**Exercise requirements**
Each line of the material must appear again in the answer, exactly.

**Data**
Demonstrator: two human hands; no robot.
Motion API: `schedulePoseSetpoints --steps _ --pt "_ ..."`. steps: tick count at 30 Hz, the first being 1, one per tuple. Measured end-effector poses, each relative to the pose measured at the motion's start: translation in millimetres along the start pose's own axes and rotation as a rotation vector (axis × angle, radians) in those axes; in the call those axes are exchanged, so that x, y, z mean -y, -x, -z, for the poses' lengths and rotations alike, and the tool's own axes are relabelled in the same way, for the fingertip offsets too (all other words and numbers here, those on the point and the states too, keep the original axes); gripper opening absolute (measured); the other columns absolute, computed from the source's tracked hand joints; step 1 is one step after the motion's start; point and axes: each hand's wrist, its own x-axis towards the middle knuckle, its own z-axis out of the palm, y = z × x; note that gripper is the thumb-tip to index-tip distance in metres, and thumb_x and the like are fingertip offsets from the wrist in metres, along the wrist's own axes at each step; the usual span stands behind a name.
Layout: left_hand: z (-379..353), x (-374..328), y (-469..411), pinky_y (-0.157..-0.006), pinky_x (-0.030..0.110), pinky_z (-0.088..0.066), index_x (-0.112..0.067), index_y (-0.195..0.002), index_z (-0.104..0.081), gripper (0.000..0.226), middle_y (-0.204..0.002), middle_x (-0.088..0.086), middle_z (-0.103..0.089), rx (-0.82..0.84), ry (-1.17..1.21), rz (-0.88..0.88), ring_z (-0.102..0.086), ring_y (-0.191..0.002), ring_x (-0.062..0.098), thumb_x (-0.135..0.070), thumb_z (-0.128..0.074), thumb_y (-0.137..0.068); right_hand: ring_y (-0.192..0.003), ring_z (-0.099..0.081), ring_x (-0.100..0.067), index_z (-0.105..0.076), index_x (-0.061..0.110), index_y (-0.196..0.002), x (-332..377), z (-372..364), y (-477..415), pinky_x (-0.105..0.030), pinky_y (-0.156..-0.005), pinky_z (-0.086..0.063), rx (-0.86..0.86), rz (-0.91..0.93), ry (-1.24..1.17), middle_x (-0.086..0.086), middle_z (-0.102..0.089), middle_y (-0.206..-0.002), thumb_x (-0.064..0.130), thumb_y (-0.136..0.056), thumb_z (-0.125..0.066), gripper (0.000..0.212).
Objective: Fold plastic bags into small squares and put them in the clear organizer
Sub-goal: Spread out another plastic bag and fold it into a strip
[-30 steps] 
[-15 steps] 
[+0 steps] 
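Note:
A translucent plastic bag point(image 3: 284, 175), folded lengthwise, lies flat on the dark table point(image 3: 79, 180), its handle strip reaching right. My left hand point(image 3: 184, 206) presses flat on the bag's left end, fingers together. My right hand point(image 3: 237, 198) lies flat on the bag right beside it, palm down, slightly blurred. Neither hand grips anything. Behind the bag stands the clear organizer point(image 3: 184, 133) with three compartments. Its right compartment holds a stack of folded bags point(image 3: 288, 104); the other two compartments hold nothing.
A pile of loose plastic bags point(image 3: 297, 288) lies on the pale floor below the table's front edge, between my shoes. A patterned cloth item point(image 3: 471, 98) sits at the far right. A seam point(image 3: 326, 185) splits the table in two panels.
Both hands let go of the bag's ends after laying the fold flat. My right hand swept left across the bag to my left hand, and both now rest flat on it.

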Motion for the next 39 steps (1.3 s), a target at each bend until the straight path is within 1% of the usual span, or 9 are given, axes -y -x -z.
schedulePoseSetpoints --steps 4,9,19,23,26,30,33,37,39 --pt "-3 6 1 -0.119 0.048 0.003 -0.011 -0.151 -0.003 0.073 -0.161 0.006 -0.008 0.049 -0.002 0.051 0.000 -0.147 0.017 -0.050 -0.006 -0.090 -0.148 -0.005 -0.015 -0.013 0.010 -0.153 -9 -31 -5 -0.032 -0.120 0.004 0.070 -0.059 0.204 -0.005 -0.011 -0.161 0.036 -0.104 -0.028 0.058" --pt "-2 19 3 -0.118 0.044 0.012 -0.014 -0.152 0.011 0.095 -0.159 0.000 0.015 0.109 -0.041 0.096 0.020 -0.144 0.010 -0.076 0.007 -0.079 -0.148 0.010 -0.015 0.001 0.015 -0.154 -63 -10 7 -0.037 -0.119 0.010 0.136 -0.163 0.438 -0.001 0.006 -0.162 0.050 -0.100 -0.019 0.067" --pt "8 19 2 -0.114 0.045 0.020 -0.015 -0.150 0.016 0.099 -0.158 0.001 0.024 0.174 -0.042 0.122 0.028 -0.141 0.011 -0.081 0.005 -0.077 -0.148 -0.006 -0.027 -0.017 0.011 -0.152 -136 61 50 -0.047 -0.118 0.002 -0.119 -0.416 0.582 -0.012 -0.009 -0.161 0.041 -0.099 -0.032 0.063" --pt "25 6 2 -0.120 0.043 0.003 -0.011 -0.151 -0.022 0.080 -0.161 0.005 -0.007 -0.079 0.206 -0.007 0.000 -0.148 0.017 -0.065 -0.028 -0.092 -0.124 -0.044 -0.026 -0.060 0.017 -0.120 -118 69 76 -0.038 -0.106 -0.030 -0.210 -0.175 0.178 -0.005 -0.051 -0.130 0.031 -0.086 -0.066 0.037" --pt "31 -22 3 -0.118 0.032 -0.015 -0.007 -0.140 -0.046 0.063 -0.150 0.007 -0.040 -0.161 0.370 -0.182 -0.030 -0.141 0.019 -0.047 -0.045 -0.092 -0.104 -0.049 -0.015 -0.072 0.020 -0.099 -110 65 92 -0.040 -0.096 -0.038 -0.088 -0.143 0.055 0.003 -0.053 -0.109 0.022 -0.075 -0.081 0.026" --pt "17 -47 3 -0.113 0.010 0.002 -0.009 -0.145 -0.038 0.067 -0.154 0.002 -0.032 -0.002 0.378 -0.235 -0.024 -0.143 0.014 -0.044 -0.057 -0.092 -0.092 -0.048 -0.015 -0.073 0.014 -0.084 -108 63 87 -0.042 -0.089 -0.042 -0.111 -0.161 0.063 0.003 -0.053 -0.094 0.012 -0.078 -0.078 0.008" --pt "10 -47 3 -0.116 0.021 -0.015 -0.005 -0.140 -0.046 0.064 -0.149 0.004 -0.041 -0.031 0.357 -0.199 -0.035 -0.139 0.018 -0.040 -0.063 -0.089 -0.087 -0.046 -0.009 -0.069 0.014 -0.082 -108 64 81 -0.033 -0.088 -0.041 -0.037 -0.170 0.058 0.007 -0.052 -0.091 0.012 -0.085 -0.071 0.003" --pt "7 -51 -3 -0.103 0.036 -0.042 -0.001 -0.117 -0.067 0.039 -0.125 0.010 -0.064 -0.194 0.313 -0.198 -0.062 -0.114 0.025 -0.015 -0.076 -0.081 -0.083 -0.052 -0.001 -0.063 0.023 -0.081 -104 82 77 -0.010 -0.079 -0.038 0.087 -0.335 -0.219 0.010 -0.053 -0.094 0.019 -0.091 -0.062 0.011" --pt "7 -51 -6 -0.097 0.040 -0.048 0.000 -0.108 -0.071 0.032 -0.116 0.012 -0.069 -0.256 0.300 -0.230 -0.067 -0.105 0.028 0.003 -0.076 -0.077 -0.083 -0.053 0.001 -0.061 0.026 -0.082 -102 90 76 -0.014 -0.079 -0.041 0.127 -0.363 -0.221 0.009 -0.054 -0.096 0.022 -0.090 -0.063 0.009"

**Response**
Demonstrator: two human hands; no robot.
Motion API: `schedulePoseSetpoints --steps _ --pt "_ ..."`. steps: tick count at 30 Hz, the first being 1, one per tuple. Measured end-effector poses, each relative to the pose measured at the motion's start: translation in millimetres along the start pose's own axes and rotation as a rotation vector (axis × angle, radians) in those axes; in the call those axes are exchanged, so that x, y, z mean -y, -x, -z, for the poses' lengths and rotations alike, and the tool's own axes are relabelled in the same way, for the fingertip offsets too (all other words and numbers here, those on the point and the states too, keep the original axes); gripper opening absolute (measured); the other columns absolute, computed from the source's tracked hand joints; step 1 is one step after the motion's start; point and axes: each hand's wrist, its own x-axis towards the middle knuckle, its own z-axis out of the palm, y = z × x; note that gripper is the thumb-tip to index-tip distance in metres, and thumb_x and the like are fingertip offsets from the wrist in metres, along the wrist's own axes at each step; the usual span stands behind a name.
Layout: left_hand: z (-379..353), x (-374..328), y (-469..411), pinky_y (-0.157..-0.006), pinky_x (-0.030..0.110), pinky_z (-0.088..0.066), index_x (-0.112..0.067), index_y (-0.195..0.002), index_z (-0.104..0.081), gripper (0.000..0.226), middle_y (-0.204..0.002), middle_x (-0.088..0.086), middle_z (-0.103..0.089), rx (-0.82..0.84), ry (-1.17..1.21), rz (-0.88..0.88), ring_z (-0.102..0.086), ring_y (-0.191..0.002), ring_x (-0.062..0.098), thumb_x (-0.135..0.070), thumb_z (-0.128..0.074), thumb_y (-0.137..0.068); right_hand: ring_y (-0.192..0.003), ring_z (-0.099..0.081), ring_x (-0.100..0.067), index_z (-0.105..0.076), index_x (-0.061..0.110), index_y (-0.196..0.002), x (-332..377), z (-372..364), y (-477..415), pinky_x (-0.105..0.030), pinky_y (-0.156..-0.005), pinky_z (-0.086..0.063), rx (-0.86..0.86), rz (-0.91..0.93), ry (-1.24..1.17), middle_x (-0.086..0.086), middle_z (-0.102..0.089), middle_y (-0.206..-0.002), thumb_x (-0.064..0.130), thumb_y (-0.136..0.056), thumb_z (-0.125..0.066), gripper (0.000..0.212).
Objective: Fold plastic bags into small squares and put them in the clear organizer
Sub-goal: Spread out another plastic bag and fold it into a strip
[-30 steps] 
[-15 steps] 
[+0 steps] 
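Note:
A translucent plastic bag point(image 3: 284, 175), folded lengthwise, lies flat on the dark table point(image 3: 79, 180), its handle strip reaching right. My left hand point(image 3: 184, 206) presses flat on the bag's left end, fingers together. My right hand point(image 3: 237, 198) lies flat on the bag right beside it, palm down, slightly blurred. Neither hand grips anything. Behind the bag stands the clear organizer point(image 3: 184, 133) with three compartments. Its right compartment holds a stack of folded bags point(image 3: 288, 104); the other two compartments hold nothing.
A pile of loose plastic bags point(image 3: 297, 288) lies on the pale floor below the table's front edge, between my shoes. A patterned cloth item point(image 3: 471, 98) sits at the far right. A seam point(image 3: 326, 185) splits the table in two panels.
Both hands let go of the bag's ends after laying the fold flat. My right hand swept left across the bag to my left hand, and both now rest flat on it.
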
Motion for the next 39 steps (1.3 s), a target at each bend until the straight path is within 1% of the usual span, or 9 are given, axes -y -x -z.
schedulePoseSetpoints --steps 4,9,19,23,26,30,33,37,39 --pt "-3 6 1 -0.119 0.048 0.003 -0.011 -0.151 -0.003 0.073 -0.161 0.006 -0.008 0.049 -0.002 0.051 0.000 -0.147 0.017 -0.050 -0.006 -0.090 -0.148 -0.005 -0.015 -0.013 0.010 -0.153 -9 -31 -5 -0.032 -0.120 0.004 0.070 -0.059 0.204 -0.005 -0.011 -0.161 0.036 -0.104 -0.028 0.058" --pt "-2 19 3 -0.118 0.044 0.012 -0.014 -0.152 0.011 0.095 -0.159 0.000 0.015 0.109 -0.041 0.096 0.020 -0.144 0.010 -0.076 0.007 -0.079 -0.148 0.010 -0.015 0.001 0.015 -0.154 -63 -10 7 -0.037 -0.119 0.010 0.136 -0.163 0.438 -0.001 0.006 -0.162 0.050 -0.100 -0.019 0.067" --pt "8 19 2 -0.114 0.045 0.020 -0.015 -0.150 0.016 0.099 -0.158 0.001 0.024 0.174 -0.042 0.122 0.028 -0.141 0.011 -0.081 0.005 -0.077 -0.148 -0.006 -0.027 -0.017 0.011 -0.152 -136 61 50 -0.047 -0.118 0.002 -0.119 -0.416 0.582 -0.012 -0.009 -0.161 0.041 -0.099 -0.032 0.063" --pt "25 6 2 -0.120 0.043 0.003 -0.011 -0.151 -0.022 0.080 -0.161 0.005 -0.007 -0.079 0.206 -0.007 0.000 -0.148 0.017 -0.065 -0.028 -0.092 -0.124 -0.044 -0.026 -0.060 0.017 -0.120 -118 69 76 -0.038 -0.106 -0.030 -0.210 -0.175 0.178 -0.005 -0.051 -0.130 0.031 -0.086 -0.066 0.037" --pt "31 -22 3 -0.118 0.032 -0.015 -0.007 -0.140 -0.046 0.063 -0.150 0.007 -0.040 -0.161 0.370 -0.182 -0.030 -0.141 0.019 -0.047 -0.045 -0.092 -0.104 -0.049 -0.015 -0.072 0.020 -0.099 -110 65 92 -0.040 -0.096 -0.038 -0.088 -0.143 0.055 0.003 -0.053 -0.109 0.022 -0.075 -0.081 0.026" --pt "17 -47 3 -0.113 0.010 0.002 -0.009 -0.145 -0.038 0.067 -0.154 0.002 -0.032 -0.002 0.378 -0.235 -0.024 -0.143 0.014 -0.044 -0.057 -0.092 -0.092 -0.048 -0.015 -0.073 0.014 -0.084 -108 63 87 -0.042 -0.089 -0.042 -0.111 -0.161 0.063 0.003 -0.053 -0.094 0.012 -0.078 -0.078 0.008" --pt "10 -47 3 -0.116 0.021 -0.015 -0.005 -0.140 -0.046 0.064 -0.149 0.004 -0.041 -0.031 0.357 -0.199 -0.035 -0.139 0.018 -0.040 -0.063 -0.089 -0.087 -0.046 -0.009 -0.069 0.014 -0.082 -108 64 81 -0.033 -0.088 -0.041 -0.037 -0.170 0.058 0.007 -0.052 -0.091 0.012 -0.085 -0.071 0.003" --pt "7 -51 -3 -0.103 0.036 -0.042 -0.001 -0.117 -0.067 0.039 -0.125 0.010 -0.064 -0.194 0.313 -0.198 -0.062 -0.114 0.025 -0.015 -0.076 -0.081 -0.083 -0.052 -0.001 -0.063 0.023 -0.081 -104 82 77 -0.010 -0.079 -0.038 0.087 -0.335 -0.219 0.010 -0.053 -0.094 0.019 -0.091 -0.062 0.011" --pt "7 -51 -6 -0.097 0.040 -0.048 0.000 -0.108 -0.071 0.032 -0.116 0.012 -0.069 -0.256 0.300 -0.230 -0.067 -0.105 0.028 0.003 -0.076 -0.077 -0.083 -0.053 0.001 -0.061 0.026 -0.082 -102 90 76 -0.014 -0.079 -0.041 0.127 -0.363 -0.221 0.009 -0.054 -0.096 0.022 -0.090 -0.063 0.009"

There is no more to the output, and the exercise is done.